Gitti o kükreyen aslanlar, bomboş şimdi

orman

Gece yıldız saçarken göklerin şarap kasesi

Benim kadeh boş günümü gün edeceğim

zaman.

339.

Senden benden önce kadın erkek niceleri

Şenlendirip süslediler dünya denen yeri

Senin tenin de toprağa karışacak yarın

Senden beslenecek nice insan bedenleri.

340.

Gönlünü hoş tut, sonu gelmez kaygıların

Gök kubbede çatışması bitmez yıldızların

Senin toprağa karışacak bedenlerinse

Tuğla olacak sarayına başkalarının.

341.

Tanrı evrenin canı, evrense tek bir beden

Melekler bu bedenin duyuları hep birden

Yerde gökte canlı, cansız ne varsa birer uzuv:

Budur Tanrı birliği, boştur başka her söylenen 

342.

Kader defterimi yeniden yazabilseydim

Kendime gönlümce bir hayat seçerdim;

Bütün dertleri siler atardım dünyamızdan

Sevinçten göklere uçardı düşüncelerim.

343.

Şu senin benim dediğimiz toprak neyimizdir

Birkaç günlük cennetimiz cehennemizdir

Bugün su içtiğin şu testi toprak olunca

Mezarına atılır belki bir gün, kim bilir.

344.

İki günde bir somun geçiyorsa eline

Soğuk suyu da olursa bir kırık testide

Niçin kendinden kötüsüne kul olur insan,

Ne diye girer kendi gibisinin hizmetine?

345.

Bu varlık denizi nerden gelmiş bilen yok;

Öyle bir inci ki bu büyük sır delen yok;

Herkes aklına eseni söylemiş durmuş,

İşin kaynağına giden yolu bulan yok.

346.

Oğul, dünyamızı aydınlatan şarabı sun;

Sevinç gülümüze ay ışığı gibi vursun;

Sular gibi akar gider gençliğin ateşi,

Bir uykudur o senin uyanık mutluluğun. 

347.

Dilerim ölünce şarapla yıkanayım

Şarap şiirleriyle talkınlanayım

Mahşer günü arayan olursa beni

Meyhanenin önündeki topraktayım.

348.

Senden benden önce de vardı bu gün bu

gece

Felek dönüp durmadaydı hep bu gördüğünce

Usulca bas toprağa, çünkü bastığın yer

Bir güzelin gözbebeğiydi beş on yıl önce.

349.

Yaşamanı akla uydurman gerekir,

Ama bilmezsin akla uygun olan nedir;

Bereket eli çabuktur Zaman Usta' nın,

Başına vura vura sana da öğretir.

350.

Gül mevsimi çimendeyiz su kıyısında

Birkaç nur yüzlü güzel de var aramızda

Şarap sun çünkü sabah erken içenlere

Ne mescit gerekir ne kilise dünyada.


351.

Tanrı gönlünce yaratır da her şeyi

Neden ölüme mahkum eder hepsini?

Yaptığı güzelse neden kırar atar

Çirkinse suçu kim kime yüklemeli?

352.

Ezel avcısı bir yem koydu oltasına

Bir canlı avladı Adem dedi adına 

İyi kötü ne varsa yapan kendisiyken

Tutar suçu yükler kendinden başkasına.

353.

Bu dünyada nedir payıma düşen, hiç

Nedir ömrümün kazancı felekten, hiç

Bir sevinç mumuyum sönüversem hiçim

Bir kadehim kırılsam ne kalır benden hiç.

354.

O yakut dudakları kızıl kızıl yanan nerde?

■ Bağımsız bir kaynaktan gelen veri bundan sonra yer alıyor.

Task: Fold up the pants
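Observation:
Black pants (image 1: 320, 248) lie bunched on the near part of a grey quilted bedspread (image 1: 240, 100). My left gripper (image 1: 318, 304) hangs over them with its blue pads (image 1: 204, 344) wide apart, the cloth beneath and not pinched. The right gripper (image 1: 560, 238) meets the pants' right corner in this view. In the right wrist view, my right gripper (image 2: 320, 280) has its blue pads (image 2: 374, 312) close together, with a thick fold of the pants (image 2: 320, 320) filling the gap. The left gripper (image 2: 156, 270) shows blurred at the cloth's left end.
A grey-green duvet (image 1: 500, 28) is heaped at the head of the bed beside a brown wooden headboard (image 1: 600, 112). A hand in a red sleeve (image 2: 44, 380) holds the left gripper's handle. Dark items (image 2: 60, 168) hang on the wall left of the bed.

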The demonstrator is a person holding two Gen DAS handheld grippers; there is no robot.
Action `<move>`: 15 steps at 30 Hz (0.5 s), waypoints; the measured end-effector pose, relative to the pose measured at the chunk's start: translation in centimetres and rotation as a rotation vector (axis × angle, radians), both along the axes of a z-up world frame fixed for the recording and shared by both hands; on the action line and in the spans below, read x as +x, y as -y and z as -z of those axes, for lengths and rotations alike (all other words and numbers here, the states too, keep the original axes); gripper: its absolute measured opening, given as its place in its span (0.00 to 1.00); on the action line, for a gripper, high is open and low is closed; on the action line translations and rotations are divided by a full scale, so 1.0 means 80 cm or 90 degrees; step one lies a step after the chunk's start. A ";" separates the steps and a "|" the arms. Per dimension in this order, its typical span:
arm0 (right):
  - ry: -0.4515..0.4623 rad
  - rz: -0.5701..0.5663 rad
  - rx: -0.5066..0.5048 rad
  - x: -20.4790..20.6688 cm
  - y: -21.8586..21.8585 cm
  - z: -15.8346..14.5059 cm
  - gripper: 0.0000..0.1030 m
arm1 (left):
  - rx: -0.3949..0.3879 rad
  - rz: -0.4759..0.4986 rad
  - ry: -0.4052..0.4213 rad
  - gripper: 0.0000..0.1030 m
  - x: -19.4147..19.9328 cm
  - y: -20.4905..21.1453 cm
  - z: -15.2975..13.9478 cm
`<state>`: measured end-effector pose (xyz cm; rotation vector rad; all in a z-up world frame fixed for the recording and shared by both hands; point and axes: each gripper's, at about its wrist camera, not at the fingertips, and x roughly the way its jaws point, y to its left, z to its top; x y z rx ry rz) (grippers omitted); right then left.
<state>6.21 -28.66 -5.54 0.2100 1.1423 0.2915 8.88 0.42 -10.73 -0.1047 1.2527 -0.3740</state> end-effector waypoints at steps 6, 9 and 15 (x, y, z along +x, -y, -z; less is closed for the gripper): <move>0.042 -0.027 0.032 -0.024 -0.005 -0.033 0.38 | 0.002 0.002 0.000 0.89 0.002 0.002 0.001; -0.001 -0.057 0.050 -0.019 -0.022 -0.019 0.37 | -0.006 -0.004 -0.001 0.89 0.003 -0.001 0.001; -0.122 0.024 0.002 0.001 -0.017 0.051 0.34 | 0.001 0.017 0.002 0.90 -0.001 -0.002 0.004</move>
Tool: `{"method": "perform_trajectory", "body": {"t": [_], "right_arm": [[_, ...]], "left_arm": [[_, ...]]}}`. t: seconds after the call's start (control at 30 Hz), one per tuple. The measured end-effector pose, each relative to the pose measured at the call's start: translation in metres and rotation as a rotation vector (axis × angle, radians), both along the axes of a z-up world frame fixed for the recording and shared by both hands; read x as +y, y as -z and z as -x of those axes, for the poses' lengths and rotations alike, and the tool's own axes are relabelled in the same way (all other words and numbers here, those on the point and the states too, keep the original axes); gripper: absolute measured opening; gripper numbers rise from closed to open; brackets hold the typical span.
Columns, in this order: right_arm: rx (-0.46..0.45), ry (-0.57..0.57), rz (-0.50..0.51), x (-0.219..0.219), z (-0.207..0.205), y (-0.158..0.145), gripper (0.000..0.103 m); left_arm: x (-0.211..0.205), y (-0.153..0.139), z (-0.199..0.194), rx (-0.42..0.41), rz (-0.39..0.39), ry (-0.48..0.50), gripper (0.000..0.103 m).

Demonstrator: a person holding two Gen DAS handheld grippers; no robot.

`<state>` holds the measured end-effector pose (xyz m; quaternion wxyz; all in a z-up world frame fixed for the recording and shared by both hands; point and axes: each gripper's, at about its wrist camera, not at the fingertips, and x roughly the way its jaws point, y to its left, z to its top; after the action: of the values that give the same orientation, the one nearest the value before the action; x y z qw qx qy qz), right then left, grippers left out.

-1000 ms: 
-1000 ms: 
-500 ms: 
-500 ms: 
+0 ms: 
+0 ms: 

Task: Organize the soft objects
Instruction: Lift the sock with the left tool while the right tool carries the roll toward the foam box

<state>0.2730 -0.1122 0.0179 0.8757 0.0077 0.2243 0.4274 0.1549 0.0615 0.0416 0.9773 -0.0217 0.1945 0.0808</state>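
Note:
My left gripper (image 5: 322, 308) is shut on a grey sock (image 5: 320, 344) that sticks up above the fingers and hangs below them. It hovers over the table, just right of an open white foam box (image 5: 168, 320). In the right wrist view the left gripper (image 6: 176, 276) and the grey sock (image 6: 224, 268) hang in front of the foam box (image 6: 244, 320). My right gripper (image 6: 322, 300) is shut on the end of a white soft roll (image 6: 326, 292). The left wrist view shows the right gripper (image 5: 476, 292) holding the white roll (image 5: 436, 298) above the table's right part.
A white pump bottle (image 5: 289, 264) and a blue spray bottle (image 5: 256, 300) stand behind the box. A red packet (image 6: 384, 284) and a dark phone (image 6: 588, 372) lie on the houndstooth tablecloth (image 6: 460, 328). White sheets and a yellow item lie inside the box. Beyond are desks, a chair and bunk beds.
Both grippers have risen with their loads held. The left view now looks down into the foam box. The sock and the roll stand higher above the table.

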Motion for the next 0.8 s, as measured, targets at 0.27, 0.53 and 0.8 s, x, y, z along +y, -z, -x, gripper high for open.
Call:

O güzelim kokusu cana can katan nerde?

Müslümanlara şarap haram edilmiştir derler

İçmene bak, haram işlemeyen müslüman

nerde?

355.

Bu dünyaya kendi isteğimle gelmedim ben;

Şaşkınlıktan başka şeyim artmadı yaşarken.

Kendi isteğimle de gidiyor değilim şimdi,

Niye geldik kaldık, niye gidiyoruz bilmeden.

356.

Sonsuz çemberinde bu dipsiz evrenin

Gönül hoşluğuyla iç, geçmeden devrin

Ecel şarabın sunulunca da ah etme:

Sıran gelince içmezlik edemezsin.

357.

İç, şarap iç, Mahmut olmak budur;

Çalgı dinle, Davut olmak budur;

Geçmişi, geleceği düşünme

Gününü gün et, yaşamak budur. 

358.

Bu ömür kervanı bir tuhaf gelir gider

Kazancın, yaşamasını bildiğin günler;

Saki, bırak şu yarını düşünenleri

Geçti gidiyor gece, geçmeden şarap ver.

359.

Kimileri laf dünyasında şişinip durmuş;

Kimi güzel ardında koşturmuş;

Perdeler inince anlar her biri, ey Gerçek,

Senden ne uzak, ne uzak yollara vurmuş.

360.

Gönlünce de dönse, bu dünyanın sonu ne?

Okunup bitse de ömür destanının, sonu ne?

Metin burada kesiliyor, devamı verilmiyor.